The settlement has its origins in 1877, with the founding of the "South Russian" coal industry in the area. The name "Pivdenne" is derived from this, literally meaning "south". Control of the settlement changed several times during the Russian Civil War, before being finally made part of the Soviet Union, whose government named the settlement Leninske after Vladimir Lenin. During World War II, the settlement was occupied by Nazi Germany from October 1941 to September 1943. It received rural settlement status in 1957.

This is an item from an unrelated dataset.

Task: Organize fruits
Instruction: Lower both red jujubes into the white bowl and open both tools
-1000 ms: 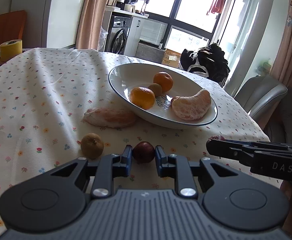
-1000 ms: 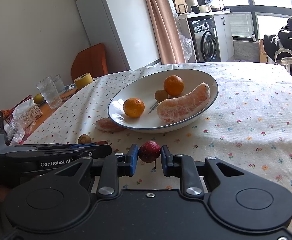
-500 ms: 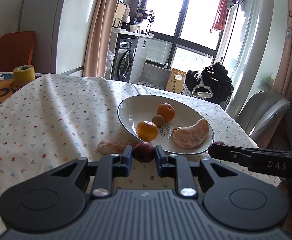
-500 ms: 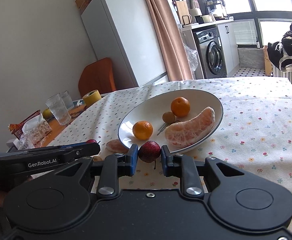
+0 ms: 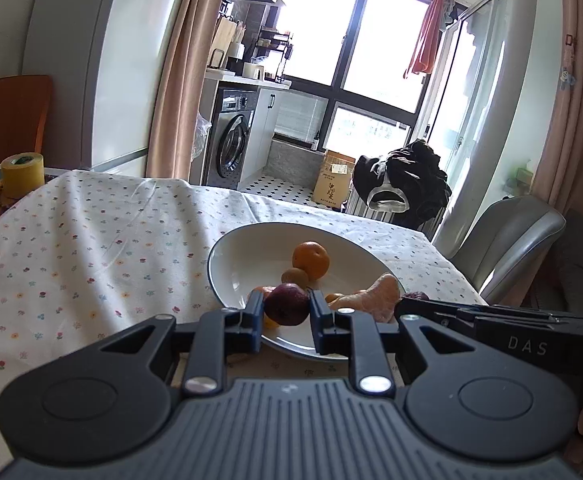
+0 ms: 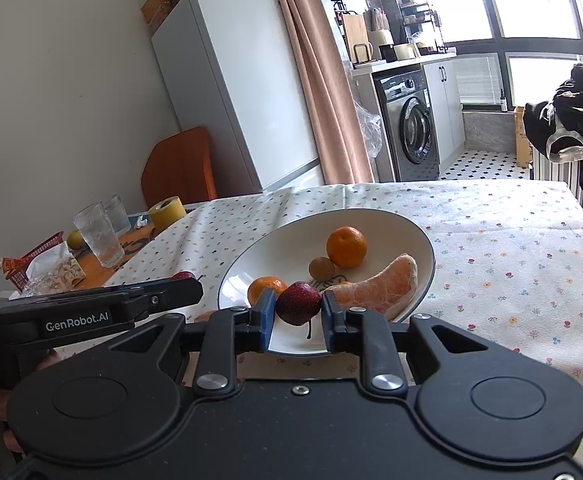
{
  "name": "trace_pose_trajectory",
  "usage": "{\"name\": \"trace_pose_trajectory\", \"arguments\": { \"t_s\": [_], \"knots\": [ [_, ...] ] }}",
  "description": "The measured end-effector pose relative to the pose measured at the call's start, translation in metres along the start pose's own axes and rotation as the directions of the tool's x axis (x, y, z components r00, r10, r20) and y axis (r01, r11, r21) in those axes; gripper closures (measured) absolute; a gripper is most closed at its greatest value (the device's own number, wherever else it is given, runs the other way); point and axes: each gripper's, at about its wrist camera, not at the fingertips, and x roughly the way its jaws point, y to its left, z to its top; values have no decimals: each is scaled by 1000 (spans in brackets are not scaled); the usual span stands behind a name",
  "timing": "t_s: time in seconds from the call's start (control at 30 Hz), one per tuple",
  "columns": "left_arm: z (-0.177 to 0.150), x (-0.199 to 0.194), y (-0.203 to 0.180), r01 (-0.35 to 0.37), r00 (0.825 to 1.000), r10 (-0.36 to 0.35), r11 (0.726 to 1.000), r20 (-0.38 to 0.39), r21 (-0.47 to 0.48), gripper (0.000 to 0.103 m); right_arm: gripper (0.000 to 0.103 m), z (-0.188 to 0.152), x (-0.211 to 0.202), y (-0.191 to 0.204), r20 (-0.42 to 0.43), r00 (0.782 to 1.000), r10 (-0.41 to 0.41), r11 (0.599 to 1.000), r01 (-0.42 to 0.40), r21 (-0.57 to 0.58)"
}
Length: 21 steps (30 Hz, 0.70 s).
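Fruits sat in both claws: left gripper [image 5: 284, 312] clamped a dark plum [image 5: 286, 304], right gripper [image 6: 296, 314] clamped a red fruit [image 6: 298, 303]. Both hung over the white bowl's [image 6: 375, 226] near rim, above orange [image 6: 346, 247] and pomelo segment [image 6: 383, 289].

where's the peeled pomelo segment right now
In the right wrist view the peeled pomelo segment lies in the white bowl, on its right side, beside the small brown fruit and below the orange.

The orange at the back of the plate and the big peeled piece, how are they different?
The orange is round with its bright peel on; the peeled piece is a pale, curved wedge. The orange sits farther back on the plate, the peeled piece nearer the front edge. Both lie free on the plate, ungripped.
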Motion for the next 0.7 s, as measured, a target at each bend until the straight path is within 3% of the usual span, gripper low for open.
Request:
{"name": "trace_pose_trajectory", "arguments": {
  "t_s": [0.4, 0.43, 0.7],
  "knots": [
    [0, 30, -7, 11, 999, -11, 1000, -33, -9, 80, 80, 6, 13, -18, 4, 1000, -23, 999, 23, 31],
    [0, 30, -7, 9, 999, -9, 1000, -32, -8, 77, 80, 6, 15, -19, 3, 1000, -23, 999, 23, 34],
    [-2, 23, 4, -25, 999, 24, 999, -30, -34, 75, 80, 4, 27, -17, -12, 1000, -13, 999, 14, 38]
  ]
}}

=== Russo-Ukrainian War ===

==== War in Donbas ====
During the war in Donbas, Leninske was captured by Russian proxy militant forces. In 2016, Leninske was renamed to Pivdenne. On 17 May 2018, Ukrainian government forces retook control of Pivdenne. On 21 May two Ukrainian servicemen were killed and four others were wounded at the settlement.

==== Russian invasion of Ukraine ====
During the Russian invasion of Ukraine in 2022, the settlement again came under attack by the Russian forces. On 26 January 2024, a new law entered into force which abolished the status of urban settlement, so Pivdenne became a rural settlement.

As part of a renewed effort to capture the Toretsk area, the Russian Armed Forces gained a foothold near Pivdenne as well as other satellite settlements of Toretsk and the New York urban area in June–July 2024, and by the end of July had captured most of the settlement. Russia claimed to have seized the entire settlement on 30 July 2024.

==Demographics==

The population of Pivdenne has steadily declined over the past half-century, from 5,654 in 1959 to only 1,404 in 2022. In censuses, the residents of the settlement mostly reported their ethnic background as Ukrainians and Russians.